Monday, March 01, 2010

Travers isn't entitled to make up his own facts

I don't know if there's any personal history there, if maybe there was a face-to-face conflict at one point, or perhaps some he-said-she-said gossip that soured things between them. But whatever caused it, Jim Travers seems to have a serious hate-on for Rick Hillier. Today's column in the Toronto Star is hardly an isolated example.

Here's another.

And another.

And another.

And another.

And another.

That's OK, I guess. A bit unprofessional for Travers to carry such a vendetta, but Rick Hillier's a big boy, and his hide has grown relatively impervious to such sniping over the years, I'm sure.

No, I only have so much of a problem with Travers' obvious dislike of the best military leader this country has enjoyed in my lifetime. Everyone's got an opinion, and they can't all be like mine.

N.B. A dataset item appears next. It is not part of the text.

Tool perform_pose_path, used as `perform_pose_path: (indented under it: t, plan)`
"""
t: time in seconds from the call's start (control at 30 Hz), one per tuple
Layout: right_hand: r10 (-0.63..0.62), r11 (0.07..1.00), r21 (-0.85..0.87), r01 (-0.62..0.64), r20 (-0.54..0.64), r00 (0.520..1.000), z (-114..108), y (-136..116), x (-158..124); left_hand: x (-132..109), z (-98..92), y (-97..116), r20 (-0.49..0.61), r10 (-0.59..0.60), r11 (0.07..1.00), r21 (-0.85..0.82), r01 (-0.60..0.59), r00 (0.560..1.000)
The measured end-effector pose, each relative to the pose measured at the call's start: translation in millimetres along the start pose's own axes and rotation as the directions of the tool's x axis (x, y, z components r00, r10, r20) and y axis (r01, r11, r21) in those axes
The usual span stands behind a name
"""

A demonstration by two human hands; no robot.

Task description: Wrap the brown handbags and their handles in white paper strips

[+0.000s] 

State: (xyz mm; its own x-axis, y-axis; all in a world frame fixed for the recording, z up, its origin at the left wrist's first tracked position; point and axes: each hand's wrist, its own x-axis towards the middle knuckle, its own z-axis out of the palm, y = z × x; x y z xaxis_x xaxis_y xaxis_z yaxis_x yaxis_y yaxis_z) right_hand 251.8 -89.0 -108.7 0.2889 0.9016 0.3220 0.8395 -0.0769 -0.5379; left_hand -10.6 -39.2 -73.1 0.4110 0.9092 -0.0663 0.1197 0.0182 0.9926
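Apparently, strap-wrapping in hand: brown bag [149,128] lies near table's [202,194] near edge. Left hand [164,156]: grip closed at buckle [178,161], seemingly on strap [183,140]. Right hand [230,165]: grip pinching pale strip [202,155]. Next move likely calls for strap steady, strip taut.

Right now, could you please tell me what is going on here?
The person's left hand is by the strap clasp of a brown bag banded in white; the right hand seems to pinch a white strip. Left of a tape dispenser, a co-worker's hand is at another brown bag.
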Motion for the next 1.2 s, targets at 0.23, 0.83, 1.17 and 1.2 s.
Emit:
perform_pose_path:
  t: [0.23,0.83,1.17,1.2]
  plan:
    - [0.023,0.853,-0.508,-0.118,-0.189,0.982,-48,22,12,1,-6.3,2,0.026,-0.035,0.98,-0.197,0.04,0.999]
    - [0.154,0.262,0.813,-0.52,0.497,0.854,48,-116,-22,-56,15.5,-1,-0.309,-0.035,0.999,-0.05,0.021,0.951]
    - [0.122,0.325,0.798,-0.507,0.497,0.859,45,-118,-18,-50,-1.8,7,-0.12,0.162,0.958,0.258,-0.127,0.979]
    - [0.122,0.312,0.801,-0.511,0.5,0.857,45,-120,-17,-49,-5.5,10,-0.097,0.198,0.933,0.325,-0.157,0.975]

I have a big problem, however, with how Travers continues to mislead unsuspecting readers of the Toronto Star on substantive matters related to Hillier.

First problem:

Along with the ruling party, the military has a lot riding on what Hillier told a Commons committee digging through the entrails of Canada's Afghanistan mission. A folksy talker with a sophisticated grasp of strategic communications, Hillier used his time back in the spotlight last fall to deny knowing anything about Afghans abusing Afghans and to dismiss as "ludicrous" diplomat Richard Colvin's claim that prisoners were routinely tortured.


Wrong. Dead wrong.

Remember what Colvin actually told the committee:

"According to our information, the likelihood is that all the Afghans we handed over were tortured. For interrogators in Kandahar, it was a standard operating procedure," Colvin said.


ALL. Not some, not many, ALL.

That's what Hillier called ludicrous - watch for yourself what he said:

We didn't base our actions upon people making statements like "all detainees were tortured." How ludicrous a statement is that from any one single individual who really has no knowledge to be able to say something like that?


Second problem:

Most peculiar is how Hillier could have been in the dark about three high-value enemy targets who vanished after being transferred to Afghans by Canadian commandos. As chief of defence staff, Hillier had particular responsibility for the top-secret Joint Task Force Two that operates side-by-side with elite U.S. units in Afghanistan and is controlled in Canada outside the normal rigidly hierarchical chain of command.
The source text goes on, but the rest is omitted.